To verify installation, run:

sml --version

If you want to contribute to the project, please follow the instructions in the Development section to set up the development environment instead of the above installation.

Before You Begin

Before diving into the documentation, take a moment to determine where you fit in the SML ecosystem.

Where Will You Run SML?

You can run SML on your local machine and it will submit jobs to the cluster via FirecREST. Or, you can SSH into the cluster and directly run SML there. You can choose the option that best suits your needs and preferences. Your choice will only affect the initialization process, but not the rest of the usage. This choice will affect how you initialize SML and which credentials you need to provide. The two options are:

  1. FirecREST
  2. SLURM

What Is My Use Case?

SML is designed for users at different levels of expertise, from those who only want to launch a pre-configured model with a few clicks, to those who want to have full control over the model and serving configuration.

Levels of Expertise and Use Cases

Before proceeding to the next sections, please take a moment to identify which user level you belong to. This will help you navigate the documentation and find the most relevant information for your needs. Then you can follow the instructions in the Usage section that best suits your needs.

Initialization

Before using sml, you need to initialize it with your credentials and configurations. This is a one-time setup that will allow sml to authenticate and interact with the necessary services for launching models on the cluster. To do the first-time initialization, simply run

sml

And proceed with the interactive prompts. You can also pre-fill the prompts with CLI arguments or environment variables to skip the interactive setup.
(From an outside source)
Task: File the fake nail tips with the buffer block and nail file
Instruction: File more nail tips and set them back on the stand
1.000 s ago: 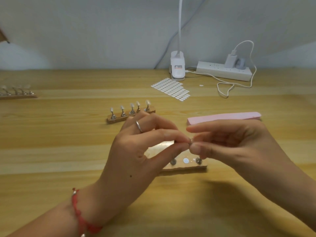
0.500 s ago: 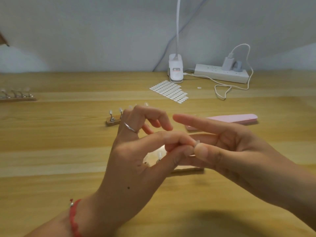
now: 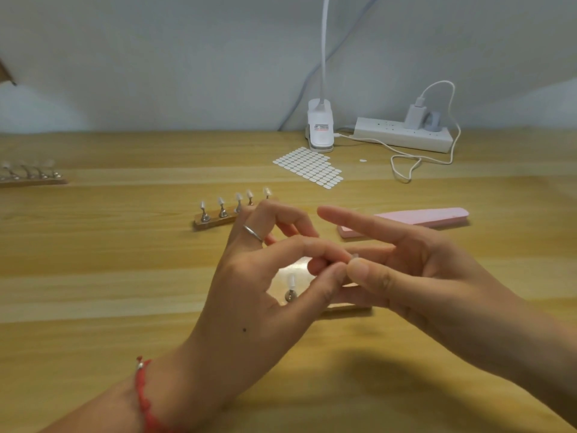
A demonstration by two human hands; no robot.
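L hand (image 3: 259, 292) and R hand (image 3: 421, 270) both pinch one tiny clear nail tip (image 3: 354, 255) betw. thumb and fingers, just above the desk. The pink file (image 3: 437, 215) lies untouched behind, to the right. Risk, imo: the tip's so small & slick it could pop out and get lost. Lamp clip (image 3: 320, 129) label: print too small to read.

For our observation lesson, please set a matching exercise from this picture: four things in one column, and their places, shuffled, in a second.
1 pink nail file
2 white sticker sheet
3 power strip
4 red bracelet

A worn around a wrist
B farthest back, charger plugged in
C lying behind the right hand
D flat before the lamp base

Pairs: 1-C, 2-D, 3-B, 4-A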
Please refer to the table below for the available options for pre-filling the initialization prompts:

CLI Argument Environment Variable Description
--launcher Job submission method (firecrest or slurm)
--firecrest-url FirecREST API URL (default: CSCS endpoint)
--firecrest-token-uri FirecREST token URI (default: CSCS auth endpoint)
SML_FIRECREST_CLIENT_ID FirecREST client ID
SML_FIRECREST_CLIENT_SECRET FirecREST client secret
SML_CSCS_API_KEY CSCS API key for health checks
--telemetry-endpoint Endpoint for telemetry reports

Please note that FirecREST related fields (--firecrest-url, --firecrest-token-uri, SML_FIRECREST_CLIENT_ID, SML_FIRECREST_CLIENT_SECRET) are only required if you choose firecrest as the launcher method. The CSCS API key (SML_CSCS_API_KEY) is required regardless of the launcher method.

The configuration is saved to ~/.sml/config.yml. You can override the config directory by setting the SML_CONFIG_DIR environment variable.
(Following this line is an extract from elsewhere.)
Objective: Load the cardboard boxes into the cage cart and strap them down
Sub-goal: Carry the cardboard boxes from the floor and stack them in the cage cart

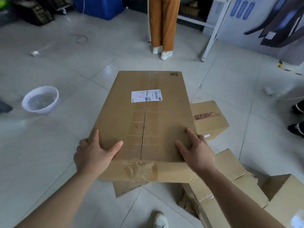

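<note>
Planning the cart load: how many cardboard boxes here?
4: large box in left hand and right hand, small box right of it, crushed box beneath right hand, corner box lower right. More may hide beneath.

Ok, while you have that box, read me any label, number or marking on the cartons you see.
On the large cardboard box, the white shipping label: barcode, QR code and red stamp visible, print too blurred to read.
At its far right corner, a dark printed mark: too small to read.
On the smaller box to its right, red print: blurred, unreadable.
No text can be quoted.
</note>
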Action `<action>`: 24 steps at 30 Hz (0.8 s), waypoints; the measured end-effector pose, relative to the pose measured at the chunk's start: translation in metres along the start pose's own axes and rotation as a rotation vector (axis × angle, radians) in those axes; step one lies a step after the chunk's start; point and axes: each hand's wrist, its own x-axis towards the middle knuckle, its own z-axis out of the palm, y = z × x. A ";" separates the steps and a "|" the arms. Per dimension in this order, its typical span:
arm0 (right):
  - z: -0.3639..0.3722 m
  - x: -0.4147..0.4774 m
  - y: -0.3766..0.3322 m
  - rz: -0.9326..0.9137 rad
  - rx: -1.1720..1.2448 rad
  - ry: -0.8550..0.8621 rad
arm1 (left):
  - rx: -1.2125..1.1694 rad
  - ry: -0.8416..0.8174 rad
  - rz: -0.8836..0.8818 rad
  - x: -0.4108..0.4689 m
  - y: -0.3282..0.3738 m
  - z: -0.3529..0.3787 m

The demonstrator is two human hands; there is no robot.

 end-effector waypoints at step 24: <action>-0.005 -0.235 -0.351 -1.073 -0.079 -0.390 | -0.226 0.626 -0.915 -0.313 -0.257 -0.254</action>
For re-doing the initialization, you can simply run the sml init command, which will guide you through the initialization process again and overwrite the previous configuration.

Usage

Once you have figured out the answer to the question What Is My Use Case?, you can follow the instructions in the corresponding section below (Entry-level and Basic Usage or Advanced Usage) to learn how to use sml for your specific use case.

Entry-level and Basic Usage

Once you have done the initialization, you can simply use sml (or sml preconfigured) to launch a model with a few clicks. This will guide you through selecting a pre-configured model and providing the necessary launch configuration in an interactive manner. This is the recommended option for users who want to quickly launch a model without worrying about the details of the configuration.

If you want to skip the interactive prompts and launch a pre-configured model directly, you can use CLI arguments to pre-fill the necessary information. Please refer to the table below for the available options for pre-filling the launch configuration prompts:

Argument Environment Variable Description
--firecrest-system SML_FIRECREST_SYSTEM Target system to launch on (required only if using FirecREST launcher)
--partition SML_PARTITION SLURM partition to use
--reservation SML_RESERVATION SLURM reservation name (optional)
--model Model to launch (<vendor>/<model>)
--framework Inference framework to use
--workers Number of workers
--use-router Load balance across workers (yes, no)
--time Job time limit (HH:MM:SS)

For simplicity of usage, it is strongly advised to use environment variables to pre-fill SML_FIRECREST_SYSTEM and SML_PARTITION, as these are required for every job submission and they are usually constant for a user.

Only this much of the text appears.